NEW HAVEN.- A pesar de que numerosos estados gobernados por republicanos presionan para prohibir radicalmente el aborto, hay una oleada de preocupación coincidente en algunos estados liderados por los demócratas de que las opciones para la atención de la salud reproductiva están disminuyendo, debido a la expansión de las redes de hospitales católicos.
Estos son estados como Oregón, Washington, California, Nueva York y Connecticut, donde el aborto seguirá siendo legal a pesar del reciente fallo de la Corte Suprema de los Estados Unidos que anuló Roe v. Wade.
Las preocupaciones en estos estados “azules” se relacionan con servicios tales como anticoncepción, esterilización y ciertos procedimientos para manejar emergencias relacionadas con el embarazo.
Estos servicios están ampliamente disponibles en los hospitales seculares, pero generalmente están prohibidos, junto con el aborto, en las instalaciones católicas según las Ethical and Religious Directives establecidas por la U.S. Conference of Catholic Bishops.
La Iglesia Católica prohíbe el aborto por lo que dichos hospitales niegan esos servicios.
Las diferentes perspectivas sobre estos servicios pueden chocar cuando un sistema hospitalario católico busca adquirir o fusionarse con un hospital no sectario, como está sucediendo ahora en el noreste de Connecticut.
Los funcionarios estatales están evaluando una oferta de Covenant Health, administrada por católicos, para fusionarse con Day Kimball Healthcare, un hospital independiente y un sistema de atención médica con dificultades financieras con sede en la ciudad de Putnam.
“Necesitamos asegurarnos de que cualquier nuevo propietario pueda brindar una gama completa de atención, incluida la atención de la salud reproductiva, la planificación familiar, la atención de afirmación de género y la atención al final de la vida”, manifestó el fiscal general de Connecticut, William Tong.
Lois Utley, especialista en el seguimiento de fusiones de hospitales, dijo que su organización, Community Catalyst, ha identificado más de 20 municipios en estados “azules” donde los únicos hospitales de cuidados intensivos son católicos.
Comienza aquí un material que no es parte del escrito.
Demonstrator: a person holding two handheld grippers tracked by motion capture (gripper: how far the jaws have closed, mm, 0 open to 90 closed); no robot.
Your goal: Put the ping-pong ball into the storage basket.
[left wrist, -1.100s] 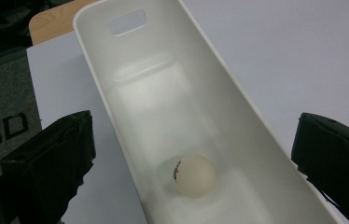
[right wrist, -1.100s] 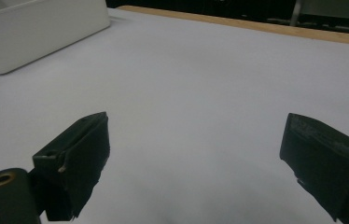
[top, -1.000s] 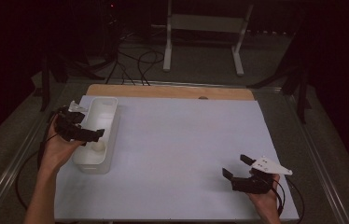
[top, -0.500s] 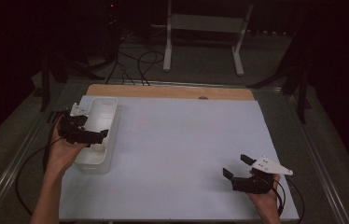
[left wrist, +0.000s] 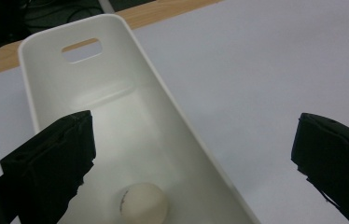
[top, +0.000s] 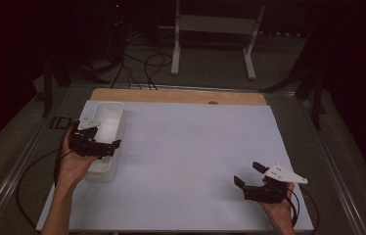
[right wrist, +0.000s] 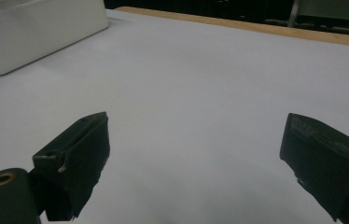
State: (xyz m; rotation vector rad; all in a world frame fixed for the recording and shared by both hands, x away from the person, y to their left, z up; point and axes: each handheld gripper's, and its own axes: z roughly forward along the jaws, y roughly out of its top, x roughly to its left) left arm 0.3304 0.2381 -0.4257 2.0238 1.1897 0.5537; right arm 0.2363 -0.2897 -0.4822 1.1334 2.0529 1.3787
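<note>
A long white bin (top: 114, 116) with a handle slot stands at the left of the white-covered table. In the left gripper view a small white ball (left wrist: 143, 203) lies on the floor of the bin (left wrist: 116, 93) near its close end. My left gripper (top: 110, 146) hovers over the bin's near half, its jaws wide apart (left wrist: 196, 140) with one over the bin and one over the sheet. My right gripper (top: 247, 174) rests low at the table's near right, open (right wrist: 196, 135) with only bare sheet between its fingers. The bin (right wrist: 37, 32) shows far off at its upper left.
A white sheet (top: 195, 147) covers the table, with a wooden strip (top: 181, 96) along the far edge. Beyond the table stand a white frame's legs (top: 176, 49) and cables on the floor (top: 142, 68). A cable trails from each gripper.
My left gripper has drifted toward the near end of the bin and slightly right, staying open. The right gripper has not moved.
</note>
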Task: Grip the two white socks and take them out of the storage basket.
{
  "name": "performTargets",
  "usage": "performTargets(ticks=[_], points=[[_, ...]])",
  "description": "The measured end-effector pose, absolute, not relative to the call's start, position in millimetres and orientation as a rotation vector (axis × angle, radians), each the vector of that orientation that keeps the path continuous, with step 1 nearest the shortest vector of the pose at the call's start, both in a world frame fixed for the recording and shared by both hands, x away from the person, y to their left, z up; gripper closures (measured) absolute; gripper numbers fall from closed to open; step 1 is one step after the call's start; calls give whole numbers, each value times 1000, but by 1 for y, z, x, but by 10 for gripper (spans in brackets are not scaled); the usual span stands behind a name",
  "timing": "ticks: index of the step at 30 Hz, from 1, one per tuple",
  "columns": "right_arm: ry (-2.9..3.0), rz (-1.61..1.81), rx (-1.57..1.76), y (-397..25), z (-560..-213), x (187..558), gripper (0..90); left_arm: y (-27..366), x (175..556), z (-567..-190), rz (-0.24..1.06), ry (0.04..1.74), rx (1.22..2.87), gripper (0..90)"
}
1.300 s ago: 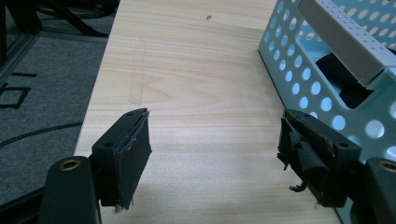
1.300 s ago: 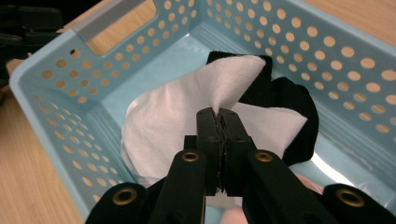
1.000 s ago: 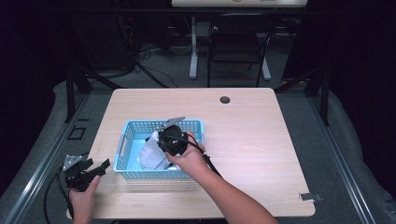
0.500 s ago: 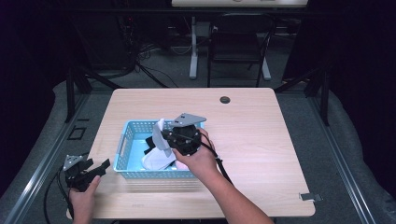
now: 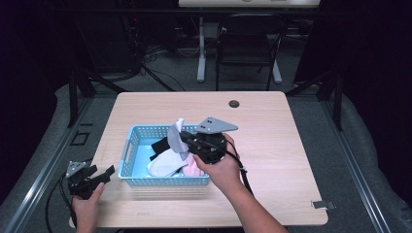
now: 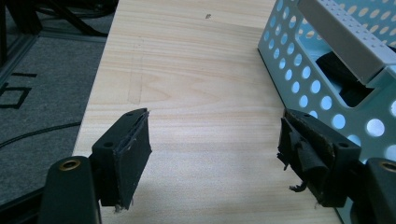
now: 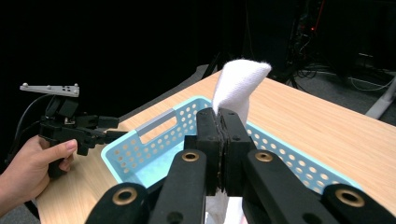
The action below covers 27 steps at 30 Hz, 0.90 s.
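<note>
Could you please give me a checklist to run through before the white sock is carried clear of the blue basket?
1. Right claw shut on the white sock: ok, the jaws pinch it in the right gripper view.
2. Sock fully free of the basket: not ok, its lower end hangs among the clothes inside.
3. Other items snagged on the sock: cannot tell.
4. Left claw out of the way: ok, open, holding nothing, beside the basket's left end.
5. Bare table to the right for setting it down: ok.
</note>
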State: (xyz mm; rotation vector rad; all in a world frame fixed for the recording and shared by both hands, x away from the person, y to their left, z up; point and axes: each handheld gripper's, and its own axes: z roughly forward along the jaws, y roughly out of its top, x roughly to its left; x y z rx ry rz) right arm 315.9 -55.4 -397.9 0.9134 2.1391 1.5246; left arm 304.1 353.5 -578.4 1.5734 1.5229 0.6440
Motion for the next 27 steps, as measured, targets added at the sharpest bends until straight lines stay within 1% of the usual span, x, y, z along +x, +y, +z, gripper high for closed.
performTargets(ticks=[14,19,27], points=[[2033,1503,999,-120,-390,294,887,353,304,-579,647,1526,1573,251],[1996,1486,1034,-143,-391,284,887,353,304,-579,647,1527,1574,251],[1988,1447,1078,-162,-402,278,887,353,304,-578,644,1531,1579,251]])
“Definitivamente estamos retrocediendo en términos de salud reproductiva integral. Los sistemas católicos se están haciendo cargo de muchos consultorios médicos, centros de atención de urgencia, centros de atención ambulatoria y los pacientes que buscan anticonceptivos no podrán obtenerlos si su médico ahora es parte de ese sistema”, señaló Utley.
Según la Catholic Health Association (CHA), hay 654 hospitales católicos en los Estados Unidos, incluidos 299 con servicios de obstetricia.
La CHA dice que más de uno de cada siete pacientes de hospitales estadounidenses son atendidos en un centro católico.
La presidenta de la CHA, la hermana Mary Haddad, dijo que los hospitales católicos brindan una amplia gama de servicios prenatales, obstétricos y posnatales mientras asisten alrededor de 500 mil nacimientos al año.
“Este compromiso tiene sus raíces en nuestra reverencia por la vida, desde la concepción hasta la muerte natural. Como resultado, los hospitales católicos no ofrecen abortos electivos”, precisó Haddad.
Los protocolos son diferentes para emergencias extremas cuando la madre “sufre una condición urgente que pone en riesgo su vida durante el embarazo. Los médicos católicos de salud brindan todo el tratamiento médicamente indicado, incluso si representa una amenaza para el feto”, precisó.
Este enfoque ahora se refleja en varios estados que imponen prohibiciones que permiten abortos solo para salvar la vida de la madre.
Existe la preocupación de que los médicos regidos por tales prohibiciones, ya sea una ley estatal o una directiva católica, puedan poner en peligro la salud de una mujer embarazada al negarle el tratamiento cuando comienza a mostrar los efectos nocivos de un problema relacionado con el embarazo.